* _TASK GOAL_
Reproduce all of the data that follows, character for character.

* _SUPPLIED MATERIAL_
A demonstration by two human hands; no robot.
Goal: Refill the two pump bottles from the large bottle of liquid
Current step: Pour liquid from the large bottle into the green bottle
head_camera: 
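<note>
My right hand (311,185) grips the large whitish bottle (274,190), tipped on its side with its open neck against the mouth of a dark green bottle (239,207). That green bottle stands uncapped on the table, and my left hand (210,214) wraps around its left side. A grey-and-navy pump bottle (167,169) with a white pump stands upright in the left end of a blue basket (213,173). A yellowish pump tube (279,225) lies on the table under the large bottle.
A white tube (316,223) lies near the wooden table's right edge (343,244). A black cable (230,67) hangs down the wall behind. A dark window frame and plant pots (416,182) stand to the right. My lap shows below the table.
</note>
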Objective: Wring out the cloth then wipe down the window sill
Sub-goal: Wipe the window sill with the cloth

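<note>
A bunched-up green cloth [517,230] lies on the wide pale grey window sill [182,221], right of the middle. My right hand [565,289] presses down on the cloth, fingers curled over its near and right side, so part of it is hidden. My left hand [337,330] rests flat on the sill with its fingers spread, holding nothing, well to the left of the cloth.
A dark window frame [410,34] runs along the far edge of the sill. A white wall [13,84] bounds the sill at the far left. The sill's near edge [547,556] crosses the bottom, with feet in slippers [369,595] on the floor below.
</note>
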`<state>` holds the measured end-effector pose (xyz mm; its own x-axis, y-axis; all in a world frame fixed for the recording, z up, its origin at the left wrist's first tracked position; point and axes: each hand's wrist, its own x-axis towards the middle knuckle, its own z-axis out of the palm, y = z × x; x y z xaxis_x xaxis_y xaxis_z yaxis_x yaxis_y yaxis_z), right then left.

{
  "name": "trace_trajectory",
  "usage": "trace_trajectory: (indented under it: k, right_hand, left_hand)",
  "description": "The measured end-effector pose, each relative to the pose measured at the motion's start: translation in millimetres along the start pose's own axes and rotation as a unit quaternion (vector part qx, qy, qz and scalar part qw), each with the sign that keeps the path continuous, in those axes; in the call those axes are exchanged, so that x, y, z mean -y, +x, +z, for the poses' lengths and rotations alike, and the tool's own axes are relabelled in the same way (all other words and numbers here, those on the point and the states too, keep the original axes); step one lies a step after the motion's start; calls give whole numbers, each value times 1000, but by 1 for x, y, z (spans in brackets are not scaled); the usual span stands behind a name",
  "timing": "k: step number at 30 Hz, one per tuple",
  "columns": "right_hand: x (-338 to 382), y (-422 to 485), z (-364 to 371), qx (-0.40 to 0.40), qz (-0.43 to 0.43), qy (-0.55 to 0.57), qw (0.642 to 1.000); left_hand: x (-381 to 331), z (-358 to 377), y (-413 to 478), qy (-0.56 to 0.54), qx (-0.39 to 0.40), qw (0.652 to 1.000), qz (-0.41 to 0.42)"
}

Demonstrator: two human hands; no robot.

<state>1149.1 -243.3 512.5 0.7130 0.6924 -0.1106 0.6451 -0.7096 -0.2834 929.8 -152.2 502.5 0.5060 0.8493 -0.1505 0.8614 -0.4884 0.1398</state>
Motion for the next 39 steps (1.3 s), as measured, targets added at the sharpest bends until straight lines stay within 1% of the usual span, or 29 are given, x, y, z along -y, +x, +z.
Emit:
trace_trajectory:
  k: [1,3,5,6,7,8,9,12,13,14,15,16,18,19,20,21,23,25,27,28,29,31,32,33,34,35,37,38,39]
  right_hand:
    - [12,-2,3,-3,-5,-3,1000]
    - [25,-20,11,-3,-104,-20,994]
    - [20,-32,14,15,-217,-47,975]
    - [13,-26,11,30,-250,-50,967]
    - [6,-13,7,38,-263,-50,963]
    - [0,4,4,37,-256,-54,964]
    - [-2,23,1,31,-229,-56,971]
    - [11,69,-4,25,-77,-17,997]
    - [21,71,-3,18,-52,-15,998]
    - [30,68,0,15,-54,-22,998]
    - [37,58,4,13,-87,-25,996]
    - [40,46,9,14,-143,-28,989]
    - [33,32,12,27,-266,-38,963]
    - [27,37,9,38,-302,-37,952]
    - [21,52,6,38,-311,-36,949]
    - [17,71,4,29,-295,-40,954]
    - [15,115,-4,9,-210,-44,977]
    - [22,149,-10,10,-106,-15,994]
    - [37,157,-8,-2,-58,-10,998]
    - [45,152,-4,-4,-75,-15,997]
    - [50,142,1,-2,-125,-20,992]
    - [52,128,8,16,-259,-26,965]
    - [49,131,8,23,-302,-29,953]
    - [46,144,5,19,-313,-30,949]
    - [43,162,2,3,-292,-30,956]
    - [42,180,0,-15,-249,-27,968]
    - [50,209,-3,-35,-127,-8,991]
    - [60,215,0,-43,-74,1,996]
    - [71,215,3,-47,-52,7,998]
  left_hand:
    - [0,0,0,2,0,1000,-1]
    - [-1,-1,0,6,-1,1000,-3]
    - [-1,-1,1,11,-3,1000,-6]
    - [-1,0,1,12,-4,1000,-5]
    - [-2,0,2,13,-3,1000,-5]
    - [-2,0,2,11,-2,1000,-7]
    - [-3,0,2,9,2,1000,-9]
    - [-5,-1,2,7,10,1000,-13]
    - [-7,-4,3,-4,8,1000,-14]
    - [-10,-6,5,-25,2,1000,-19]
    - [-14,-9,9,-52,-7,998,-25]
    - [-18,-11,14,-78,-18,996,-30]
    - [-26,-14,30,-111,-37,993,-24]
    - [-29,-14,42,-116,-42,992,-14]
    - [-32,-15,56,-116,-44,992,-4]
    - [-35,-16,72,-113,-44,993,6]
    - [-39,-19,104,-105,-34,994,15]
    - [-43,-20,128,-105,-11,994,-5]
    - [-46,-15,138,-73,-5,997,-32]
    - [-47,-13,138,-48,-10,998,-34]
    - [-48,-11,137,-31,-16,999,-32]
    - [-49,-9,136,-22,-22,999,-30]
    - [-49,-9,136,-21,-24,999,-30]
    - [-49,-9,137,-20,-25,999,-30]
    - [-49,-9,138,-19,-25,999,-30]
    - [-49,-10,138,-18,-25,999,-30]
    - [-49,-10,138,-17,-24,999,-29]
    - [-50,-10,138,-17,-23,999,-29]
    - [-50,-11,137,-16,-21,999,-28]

* _WRITTEN RESPONSE_
A demonstration by two human hands; no robot.
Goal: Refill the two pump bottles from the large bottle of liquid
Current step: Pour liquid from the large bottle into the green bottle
head_camera: 
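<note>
My right hand (311,185) grips the large whitish bottle (274,190), tipped on its side with its open neck against the mouth of a dark green bottle (239,207). That green bottle stands uncapped on the table, and my left hand (210,214) wraps around its left side. A grey-and-navy pump bottle (167,169) with a white pump stands upright in the left end of a blue basket (213,173). A yellowish pump tube (279,225) lies on the table under the large bottle.
A white tube (316,223) lies near the wooden table's right edge (343,244). A black cable (230,67) hangs down the wall behind. A dark window frame and plant pots (416,182) stand to the right. My lap shows below the table.
</note>
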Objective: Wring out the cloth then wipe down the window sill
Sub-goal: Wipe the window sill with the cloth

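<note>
A bunched-up green cloth [517,230] lies on the wide pale grey window sill [182,221], right of the middle. My right hand [565,289] presses down on the cloth, fingers curled over its near and right side, so part of it is hidden. My left hand [337,330] rests flat on the sill with its fingers spread, holding nothing, well to the left of the cloth.
A dark window frame [410,34] runs along the far edge of the sill. A white wall [13,84] bounds the sill at the far left. The sill's near edge [547,556] crosses the bottom, with feet in slippers [369,595] on the floor below.
</note>
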`<state>` holds the measured end-effector pose (xyz mm; its own x-axis, y-axis; all in a world frame fixed for the recording, z up, its origin at the left wrist's first tracked position; point and axes: each hand's wrist, its own x-axis towards the middle knuckle, its own z-axis out of the palm, y = z × x; x y z xaxis_x xaxis_y xaxis_z yaxis_x yaxis_y yaxis_z), right then left.

{
  "name": "trace_trajectory",
  "usage": "trace_trajectory: (indented under it: k, right_hand, left_hand)",
  "description": "The measured end-effector pose, each relative to the pose measured at the motion's start: translation in millimetres along the start pose's own axes and rotation as a unit quaternion (vector part qx, qy, qz and scalar part qw), each with the sign that keeps the path continuous, in those axes; in the call those axes are exchanged, so that x, y, z mean -y, +x, +z, for the poses' lengths and rotations alike, and the tool's own axes are relabelled in the same way (all other words and numbers here, those on the point and the states too, keep the original axes); step one lies a step after the motion's start; calls give whole numbers, each value times 1000, but by 1 for x, y, z (spans in brackets are not scaled); the usual span stands behind a name",
  "timing": "k: step number at 30 Hz, one per tuple",
  "columns": "right_hand: x (-338 to 382), y (-422 to 485), z (-364 to 371), qx (-0.40 to 0.40), qz (-0.43 to 0.43), qy (-0.55 to 0.57), qw (0.642 to 1.000); left_hand: x (-381 to 331), z (-358 to 377), y (-413 to 478), qy (-0.56 to 0.54), qx (-0.39 to 0.40), qw (0.652 to 1.000), qz (-0.41 to 0.42)"
}

Demonstrator: two human hands; no robot.

<state>1149.1 -243.3 512.5 0.7130 0.6924 -0.1106 0.6451 -0.7096 -0.2834 929.8 -152.2 502.5 0.5060 0.8493 -0.1505 0.8614 -0.4884 0.1398</state>
Motion for the next 39 steps (1.3 s), as measured, targets added at the sharpest bends until straight lines stay within 1% of the usual span, or 29 are given, x, y, z along -y, +x, +z.
Emit:
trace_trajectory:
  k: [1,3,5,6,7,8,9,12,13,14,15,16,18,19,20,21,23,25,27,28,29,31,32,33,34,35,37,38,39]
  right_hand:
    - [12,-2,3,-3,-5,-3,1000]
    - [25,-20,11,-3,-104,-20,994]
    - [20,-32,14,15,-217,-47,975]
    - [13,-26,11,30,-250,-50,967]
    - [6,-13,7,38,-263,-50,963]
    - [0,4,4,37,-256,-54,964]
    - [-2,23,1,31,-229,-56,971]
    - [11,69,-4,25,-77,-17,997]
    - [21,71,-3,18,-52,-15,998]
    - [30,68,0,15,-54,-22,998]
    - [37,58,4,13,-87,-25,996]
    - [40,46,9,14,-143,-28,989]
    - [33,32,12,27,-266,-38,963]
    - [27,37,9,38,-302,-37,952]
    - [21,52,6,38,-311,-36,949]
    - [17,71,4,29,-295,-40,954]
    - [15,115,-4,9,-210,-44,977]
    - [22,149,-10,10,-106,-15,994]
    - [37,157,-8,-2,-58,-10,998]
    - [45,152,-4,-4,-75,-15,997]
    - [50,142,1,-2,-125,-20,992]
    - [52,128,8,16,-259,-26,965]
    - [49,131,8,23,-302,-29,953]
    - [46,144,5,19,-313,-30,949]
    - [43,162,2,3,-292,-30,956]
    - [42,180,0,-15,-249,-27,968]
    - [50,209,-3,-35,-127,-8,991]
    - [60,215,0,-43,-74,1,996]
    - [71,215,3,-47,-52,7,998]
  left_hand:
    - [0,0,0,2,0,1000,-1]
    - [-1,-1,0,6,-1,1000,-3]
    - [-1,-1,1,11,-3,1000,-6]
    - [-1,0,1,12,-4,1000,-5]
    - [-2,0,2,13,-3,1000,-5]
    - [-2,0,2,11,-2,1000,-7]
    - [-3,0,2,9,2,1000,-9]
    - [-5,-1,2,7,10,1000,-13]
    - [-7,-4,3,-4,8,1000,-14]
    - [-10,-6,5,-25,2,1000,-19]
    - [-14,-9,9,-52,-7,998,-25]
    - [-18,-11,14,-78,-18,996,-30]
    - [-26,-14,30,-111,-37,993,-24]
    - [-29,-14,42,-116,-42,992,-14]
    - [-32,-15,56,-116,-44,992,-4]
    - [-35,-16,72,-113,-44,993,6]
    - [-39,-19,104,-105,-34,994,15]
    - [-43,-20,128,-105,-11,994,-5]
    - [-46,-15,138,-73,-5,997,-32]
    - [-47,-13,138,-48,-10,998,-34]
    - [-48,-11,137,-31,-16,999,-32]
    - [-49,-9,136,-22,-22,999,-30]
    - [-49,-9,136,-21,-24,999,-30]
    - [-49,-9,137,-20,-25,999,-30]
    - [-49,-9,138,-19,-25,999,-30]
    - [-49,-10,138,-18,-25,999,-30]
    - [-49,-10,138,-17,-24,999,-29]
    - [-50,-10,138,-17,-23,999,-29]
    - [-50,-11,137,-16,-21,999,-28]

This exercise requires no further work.